In our June issue, we published an appeal in the form of an open letter from our General Conference president, Neal Wilson. This appeal dealt with the current righteousness by faith dialogue and called for a representative consultation committee to convene in the future for the purpose of examining this topic prayerfully and preparing a statement that would represent in simple language the blessed promise and truth of righteousness by faith. Approximately 150 individuals—lay persons, pastors, evangelists, administrators, theologians, editors, and others—met October 3 and 4 in the General Conference chapel.
Prior to the session, each participant received for careful study a document entitled "The Plan of Redemption." This paper, prepared by W. Richard Lesher, combined concepts presented at Palmdale (April, 1976), Nosoca Pines (February, 1978) and the Potomac Conference branch office (August, 1978). It followed a very simple outline: (a) the great controversy, (b) justification, (c) sanctification, and (d) glorification.
The daily program was divided into plenary sessions, in which all who wished had an opportunity to express their convictions, and discussion groups moderated by six General Conference vice-presidents. An open and rather unstructured atmosphere prevailed. Each discussion group was assigned a specific question or questions. For example: What is the gospel? What place has the will in salvation? What does Christ's imputed and imparted righteousness accomplish for the believer? Obviously, brevity of time prevented in-depth work. Hence, in each group two members in addition to the chairman and secretary were appointed to refine their presentations.
As MINISTRY editors, we wish to share with our readers the following observations and concerns:
1. We feel it is significant that V. Norskov Olsen, president of Loma Linda University, gave the opening devotional. Not only is Dr. Olsen a scholar, but he also comes from Denmark, a country outside the United States, and was one not directly involved in the current discussions on the subject of righteousness by faith. His keynote devotional—as much a personal message as it was a theological statement—brought conviction to every heart and effectively aided in unifying the entire group. (His sermon, "The Christ Alone," will appear in the January, 1980, MINISTRY.)

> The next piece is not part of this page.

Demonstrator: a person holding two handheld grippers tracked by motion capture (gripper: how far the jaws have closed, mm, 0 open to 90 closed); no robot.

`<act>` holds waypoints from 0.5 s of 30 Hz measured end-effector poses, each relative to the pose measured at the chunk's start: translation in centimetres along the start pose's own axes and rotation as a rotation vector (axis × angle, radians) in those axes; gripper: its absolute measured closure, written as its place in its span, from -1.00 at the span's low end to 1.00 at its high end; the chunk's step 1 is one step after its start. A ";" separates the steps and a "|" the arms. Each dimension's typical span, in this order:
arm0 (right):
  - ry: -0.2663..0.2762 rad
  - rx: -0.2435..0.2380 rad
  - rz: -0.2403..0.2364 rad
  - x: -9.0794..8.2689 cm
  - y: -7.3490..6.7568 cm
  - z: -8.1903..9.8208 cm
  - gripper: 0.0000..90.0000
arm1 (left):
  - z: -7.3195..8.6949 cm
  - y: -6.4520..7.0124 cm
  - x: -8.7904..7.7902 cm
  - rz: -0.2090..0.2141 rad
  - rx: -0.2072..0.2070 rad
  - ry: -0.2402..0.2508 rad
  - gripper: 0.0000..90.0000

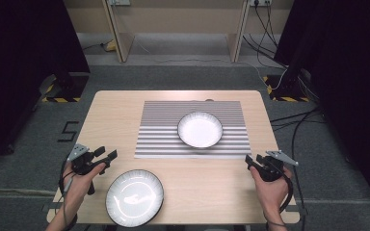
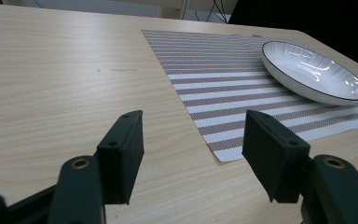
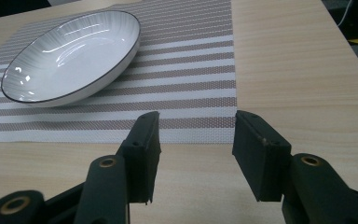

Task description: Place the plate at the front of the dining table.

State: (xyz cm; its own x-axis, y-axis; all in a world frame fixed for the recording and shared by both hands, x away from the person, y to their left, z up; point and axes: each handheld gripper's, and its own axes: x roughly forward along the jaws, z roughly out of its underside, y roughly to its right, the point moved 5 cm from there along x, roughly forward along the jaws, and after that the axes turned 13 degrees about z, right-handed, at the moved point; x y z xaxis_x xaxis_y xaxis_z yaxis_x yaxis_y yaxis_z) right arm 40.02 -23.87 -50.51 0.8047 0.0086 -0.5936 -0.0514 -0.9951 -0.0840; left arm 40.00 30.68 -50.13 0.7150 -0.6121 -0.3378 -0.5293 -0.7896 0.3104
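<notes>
A white bowl with a dark rim (image 1: 200,129) (image 2: 313,72) (image 3: 72,55) sits on a striped placemat (image 1: 164,132) (image 2: 214,79) (image 3: 186,70) in the middle of the wooden table (image 1: 115,110). A second, larger plate (image 1: 134,197) lies near the front edge, off the mat. My left gripper (image 1: 105,157) (image 2: 193,149) hovers open over bare wood left of the mat's near corner, just above that plate. At the mat's front right corner my right gripper (image 1: 249,162) (image 3: 196,140) is open too. Neither holds anything.
The table stands on grey carpet with dark curtains at both sides. Cables (image 1: 289,120) run over the floor at the right. Wooden furniture legs (image 1: 120,43) stand at the back.
</notes>
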 end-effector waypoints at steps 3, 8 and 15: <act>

2. We have a positive attitude concerning the overall tone of the meetings. A willingness to listen to others and a desire for unity and harmony were certainly in evidence. Perhaps one of the most outstanding features of the conference was precisely this willingness to listen, for out of it grew a greater spirit of unity based on a realization of the large number of points on which there is widespread agreement.
3. We came away from these meetings impressed with the need for more such sharing and learning experiences with one another. Although we may not all agree in every detail, these meetings gave us the opportunity to become more understanding and appreciative of others as individuals with minds of their own.
4. We were grateful for the Holy Spirit's presence in all the discussions and speeches. No one engaged in personality thrusts. We are confident that one result of these meetings will be a more loving, careful concern in the future when statements are made outlining positions on this grand theme of salvation. Perhaps it is not so much the subjects of our disagreements but the way we disagree that counts most. We believe that continued study of this inexhaustible subject will be increasingly helpful and should be encouraged. Meetings of this nature will greatly de crease the possibility of division within the church.
5. We believe that there is much to be learned, and that none of us has all knowledge. Ultimate truth does not rest with any individual or with any handful of individuals. God is not leading one here and one there, we are told; He is leading a body of people. As we listen to one another, as we share and pray with one another in our striving for unity, certainly a greater understanding of the various aspects of righteousness by faith will be inevitable.
We conclude with a few remarks of our chairman, who unburdened his heart by appealing to this group to allow carefulness, calmness, and a deep sense of spiritual responsibility to control when speaking on the theme of salvation. The Seventh-day Adventist pulpit is no place for the proclamation of pet theories or the riding of hobbyhorses, he emphasized, but added that the church has no monitoring system, no police force. Rather we must let the Holy Spirit control us to such an extent that He will guide us in our remarks and in our preaching on this subject.
No vote was taken on any document. The document under consideration at this meeting was simply a paper for study and a focal point for discussion. Undoubtedly, in the future, material in a more complete form will be published in our denominational papers for both ministry and laity. The ultimate objective of this committee is not to finalize on some creed, but rather to share with the church the results of convictions and study that have been examined carefully and agreed upon.
Above all, the chairman urged that we must not fall into the trap of the enemy, who would be delighted to have God's people endlessly attempting to define every minute detail of salvation in never-ending discussions, while the world is plummeting toward destruction. We dare not stop our evangelistic thrust, our reaching out to touch the lives of others with a message of hope and assurance.
A mythological Greek goddess is said to have satirically proposed an inventory of her fabled beauty. Her list began: two lips of an indifferent red color, two gray eyes with lids, one neck, one chin, et cetera. Just as beauty cannot be compartmentalized, so salvation is far more than the sum total of its individual parts. Physical beauty loses its appeal when divided and separated from the personality that gives it life. But far, far greater is the loss that occurs when the beautiful truth of salvation is dissected and separated from its matchless Source—the Lord Jesus. Such a loss is more than the mere loss of appeal; it is the loss of eternal life.